Obviously with buildings these days being more insulated and draughtproof leaves less chances for house sparrows to nest,i remember seeing nests everywhere back in the fifties,same with starlings,they shared the same nesting places.The most house sparrows i,ve seen this year was on a trip to sharm el sheik,loads of them feeding freely from a container of omelette mix they would even fly onto the tables and feed off the freshly made ones.perhaps they like the warmer climes.
I agree the herring gull black headed gull are seen more than the common gull in my area,the south-west.Nice to see more blackbirds than usual but thrushes seem thin on the ground,saw a flock of fieldfares on the somerset levels a week ago.
Comparing one year against the previous obviously means absolutely nothing.
The form is very misleading when it comes to gulls, and seems to suggest that whatever the "seagull" you have seen is, it must be a Common Gull. We only get Herring Gulls in our garden, up to 12 at a time if there are enough scraps put out.
House Sparrows, Starlings, Robins have all apparently increased in number here since the Birdwatch. I'm trying hard to keep them all well fed during this almost unprecedented cold spell.
Having to work hard keeping the "cooking fat" (cat) away, too.
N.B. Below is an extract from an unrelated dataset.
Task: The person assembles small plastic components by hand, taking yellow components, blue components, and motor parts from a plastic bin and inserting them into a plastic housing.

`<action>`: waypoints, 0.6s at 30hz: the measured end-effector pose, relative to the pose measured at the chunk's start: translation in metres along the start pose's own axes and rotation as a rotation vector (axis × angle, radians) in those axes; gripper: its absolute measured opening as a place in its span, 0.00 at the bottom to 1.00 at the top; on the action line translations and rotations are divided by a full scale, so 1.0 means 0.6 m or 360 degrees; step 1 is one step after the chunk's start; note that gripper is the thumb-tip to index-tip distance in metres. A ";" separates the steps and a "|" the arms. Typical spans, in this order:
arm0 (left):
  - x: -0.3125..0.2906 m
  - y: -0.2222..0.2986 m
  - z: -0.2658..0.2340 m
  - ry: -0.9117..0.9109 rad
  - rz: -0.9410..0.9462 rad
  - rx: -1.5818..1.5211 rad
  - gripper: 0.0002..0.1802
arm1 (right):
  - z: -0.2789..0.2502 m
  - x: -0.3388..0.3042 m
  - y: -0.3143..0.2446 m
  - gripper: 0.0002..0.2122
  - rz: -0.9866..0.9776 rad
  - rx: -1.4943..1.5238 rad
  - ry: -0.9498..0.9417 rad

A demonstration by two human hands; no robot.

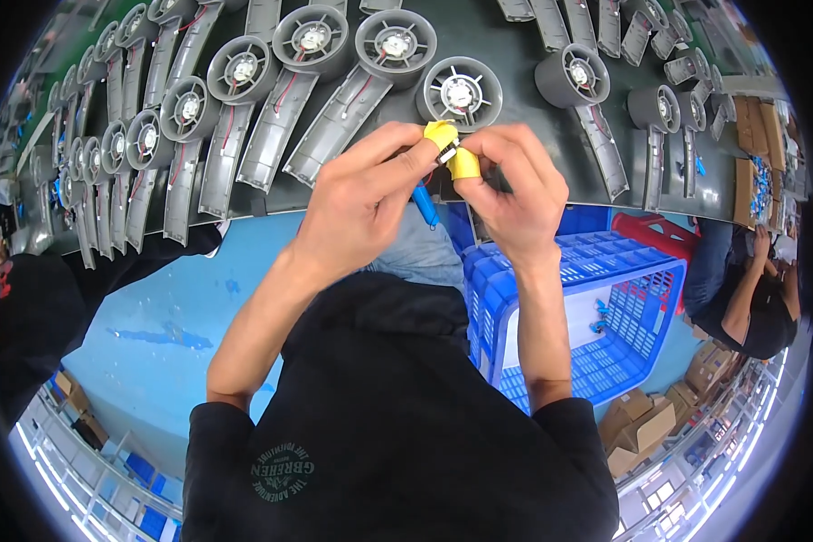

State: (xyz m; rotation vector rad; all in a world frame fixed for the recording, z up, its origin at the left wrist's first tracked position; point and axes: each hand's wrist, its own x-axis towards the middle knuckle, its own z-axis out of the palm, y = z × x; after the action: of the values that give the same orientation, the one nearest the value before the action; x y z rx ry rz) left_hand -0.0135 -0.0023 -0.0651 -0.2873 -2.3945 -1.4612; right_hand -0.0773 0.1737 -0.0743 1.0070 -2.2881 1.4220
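Head view: left hand [357, 194] and right hand [520, 191] pinch a small black-and-white part [447, 151]; slackened fingertips could drop it.

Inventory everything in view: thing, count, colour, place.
Table: one, dark green, ahead
Fan housings: over twenty, grey, across table
Small part: one, black-and-white, upper centre
Yellow patches: two, yellow, beside small part
Cylinder: one, blue, below small part
Crate: at least one, blue, right of centre
Red object: one, red, behind crate
Boxes: several, brown, right side
Floor: one, blue, below
Other people: at least two, dark-clothed, left and right edges
Shirt: one, black, lower centre
Left hand: one, bare, at small part
Right hand: one, bare, at small part
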 end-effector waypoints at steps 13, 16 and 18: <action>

I'm very surprised the Common Gull is the highest-ranked gull - I live on the coast and regularly see Black-headed, Herring and Lesser Black-backed around my garden, but not the Common.
Disappointed that the results on the BGBW page are not presented like the table in your blog. House sparrows may be numerically in first place but are found in less than two thirds of gardens, whereas blackbirds are found just about everywhere. On holiday in Wales last year saw more wood warblers than house sparrows, so this top place is very misleading.